Gail Turley Houston, "Dreaming After Trump" — It's crazy to me how close the September Six brouhaha is to my own BYU experience and how little I was aware of its aftermath at the time. Laying that chaos under the chaos of Trump's election certainly makes for something to talk about.

Poetry:
C. Dylan Bassett, "True Ideas" — Couple fun bits of wordplay.

R. A. Christmas, "Not the Truman Show" — Always glad to see Christmas still publishing. I'm hot and cold on his work, but I like how this one is filtered through its title. Completely different work without that title.

Joanna Ellsworth, "Averted Vision" — This poem's placement next to Christmas's makes for a fun juxtaposition. They both are interested in the cosmic and in overlaying science with art.

Ronald Wilcox, "The Grammar of Quench" — This poem has a thrusting rhythm that adds a vital sense to its destructive suggestions.

Darlene Young, "Echo of Boy" — This story of a deacon becoming an adult during his freezing fast-offering route is the only thing in this issue I quoted on Twitter. It also ends with the very nice "contrail of boy."

Fiction:
Erika Munson, "What Happened Sunday Morning" — I suspect this tiny piece started life intended for Everyday Mormon Writer's Lit Blitz. There is so much excellent Mormon flash fiction these days. Anyway, this is short and ambiguous. Don't expect utter clarity on just what epiphany the p-o-v was supposed to've experienced.
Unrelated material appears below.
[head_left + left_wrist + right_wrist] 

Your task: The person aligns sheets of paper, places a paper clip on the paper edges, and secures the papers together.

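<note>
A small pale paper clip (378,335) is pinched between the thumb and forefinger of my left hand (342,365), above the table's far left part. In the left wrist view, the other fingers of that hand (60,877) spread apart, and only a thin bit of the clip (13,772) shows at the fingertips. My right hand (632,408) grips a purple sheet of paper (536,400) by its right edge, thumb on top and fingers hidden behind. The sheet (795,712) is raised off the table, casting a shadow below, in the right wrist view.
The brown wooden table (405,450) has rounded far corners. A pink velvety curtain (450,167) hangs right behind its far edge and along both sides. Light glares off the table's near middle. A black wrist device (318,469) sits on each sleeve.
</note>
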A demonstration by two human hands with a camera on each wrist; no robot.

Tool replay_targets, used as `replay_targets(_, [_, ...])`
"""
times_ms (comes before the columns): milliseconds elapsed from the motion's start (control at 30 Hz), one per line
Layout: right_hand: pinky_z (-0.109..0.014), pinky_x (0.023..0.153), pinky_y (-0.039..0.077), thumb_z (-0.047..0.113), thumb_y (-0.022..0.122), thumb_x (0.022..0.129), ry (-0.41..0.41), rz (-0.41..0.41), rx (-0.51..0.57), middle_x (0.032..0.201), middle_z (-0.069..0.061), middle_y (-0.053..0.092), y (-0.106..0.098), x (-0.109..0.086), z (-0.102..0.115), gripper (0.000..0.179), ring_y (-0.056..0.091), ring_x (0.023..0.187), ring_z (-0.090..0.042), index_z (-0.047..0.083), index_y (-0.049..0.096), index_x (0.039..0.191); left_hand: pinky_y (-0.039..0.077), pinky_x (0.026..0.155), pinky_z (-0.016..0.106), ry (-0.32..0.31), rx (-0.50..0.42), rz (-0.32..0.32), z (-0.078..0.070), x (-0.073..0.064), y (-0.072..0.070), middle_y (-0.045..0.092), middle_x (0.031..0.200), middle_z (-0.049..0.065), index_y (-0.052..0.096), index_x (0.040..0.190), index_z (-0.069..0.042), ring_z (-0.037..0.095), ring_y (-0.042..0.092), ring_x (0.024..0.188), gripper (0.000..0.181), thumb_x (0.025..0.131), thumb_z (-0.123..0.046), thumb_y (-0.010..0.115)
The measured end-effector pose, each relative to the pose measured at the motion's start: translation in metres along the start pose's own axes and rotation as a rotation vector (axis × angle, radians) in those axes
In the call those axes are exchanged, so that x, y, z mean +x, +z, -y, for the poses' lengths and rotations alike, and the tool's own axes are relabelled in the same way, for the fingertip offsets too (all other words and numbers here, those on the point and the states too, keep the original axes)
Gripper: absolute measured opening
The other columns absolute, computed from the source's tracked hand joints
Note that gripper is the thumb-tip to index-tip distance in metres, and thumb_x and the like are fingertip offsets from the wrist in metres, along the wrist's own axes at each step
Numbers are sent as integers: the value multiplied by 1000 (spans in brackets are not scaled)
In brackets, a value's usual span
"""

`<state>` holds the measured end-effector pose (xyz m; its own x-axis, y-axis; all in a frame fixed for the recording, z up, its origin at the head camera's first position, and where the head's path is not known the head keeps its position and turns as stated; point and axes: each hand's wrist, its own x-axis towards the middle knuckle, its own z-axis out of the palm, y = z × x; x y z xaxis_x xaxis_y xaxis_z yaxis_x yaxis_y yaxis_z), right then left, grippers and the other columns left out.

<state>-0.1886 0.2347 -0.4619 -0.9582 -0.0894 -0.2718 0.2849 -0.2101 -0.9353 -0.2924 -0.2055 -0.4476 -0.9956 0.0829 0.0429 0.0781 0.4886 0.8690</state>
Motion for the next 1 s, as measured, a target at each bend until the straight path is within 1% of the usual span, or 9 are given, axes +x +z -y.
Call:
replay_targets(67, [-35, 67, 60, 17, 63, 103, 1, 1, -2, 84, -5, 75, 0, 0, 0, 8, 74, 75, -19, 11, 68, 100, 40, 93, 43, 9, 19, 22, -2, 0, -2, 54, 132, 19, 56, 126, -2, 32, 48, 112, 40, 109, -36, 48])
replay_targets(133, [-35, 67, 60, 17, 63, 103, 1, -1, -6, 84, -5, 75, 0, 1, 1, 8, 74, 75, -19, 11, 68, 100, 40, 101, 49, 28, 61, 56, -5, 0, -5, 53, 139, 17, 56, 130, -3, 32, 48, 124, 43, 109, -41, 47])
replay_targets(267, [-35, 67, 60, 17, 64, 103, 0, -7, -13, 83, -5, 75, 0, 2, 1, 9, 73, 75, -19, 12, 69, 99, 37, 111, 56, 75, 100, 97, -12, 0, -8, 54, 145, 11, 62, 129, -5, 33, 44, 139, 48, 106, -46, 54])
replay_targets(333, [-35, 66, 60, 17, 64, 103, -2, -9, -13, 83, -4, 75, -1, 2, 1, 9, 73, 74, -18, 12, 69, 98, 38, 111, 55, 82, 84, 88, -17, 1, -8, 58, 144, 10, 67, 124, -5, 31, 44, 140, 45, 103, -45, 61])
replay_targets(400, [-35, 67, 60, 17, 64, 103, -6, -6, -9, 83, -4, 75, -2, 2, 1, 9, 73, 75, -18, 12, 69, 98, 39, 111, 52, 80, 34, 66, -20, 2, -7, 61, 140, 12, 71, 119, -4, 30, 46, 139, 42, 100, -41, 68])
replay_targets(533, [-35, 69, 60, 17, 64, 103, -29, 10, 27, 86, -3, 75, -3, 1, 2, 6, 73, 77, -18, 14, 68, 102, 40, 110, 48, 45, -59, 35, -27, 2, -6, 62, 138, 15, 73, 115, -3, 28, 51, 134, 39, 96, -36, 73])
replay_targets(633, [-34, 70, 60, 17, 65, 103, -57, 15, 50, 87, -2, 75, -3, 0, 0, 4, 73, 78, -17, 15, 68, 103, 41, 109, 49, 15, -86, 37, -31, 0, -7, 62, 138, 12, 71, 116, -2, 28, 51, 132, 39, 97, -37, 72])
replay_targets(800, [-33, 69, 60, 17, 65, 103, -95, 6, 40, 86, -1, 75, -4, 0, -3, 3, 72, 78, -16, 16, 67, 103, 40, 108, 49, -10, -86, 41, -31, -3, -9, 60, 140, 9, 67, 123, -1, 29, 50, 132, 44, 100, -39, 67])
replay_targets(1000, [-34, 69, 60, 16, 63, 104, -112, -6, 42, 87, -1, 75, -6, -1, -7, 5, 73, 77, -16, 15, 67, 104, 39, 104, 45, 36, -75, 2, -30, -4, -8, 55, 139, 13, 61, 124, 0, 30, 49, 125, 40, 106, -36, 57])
Heidi Naylor, "The Home Teacher — This does a nice job weaving together the story of a missionary's success with a ruined human being and his later, less successful, experiences with another. For me, it had a lot to say about the heights missionary work provides for missionaries and the sometimes ambiguous effects memories of that single-minded devotion can have later in life.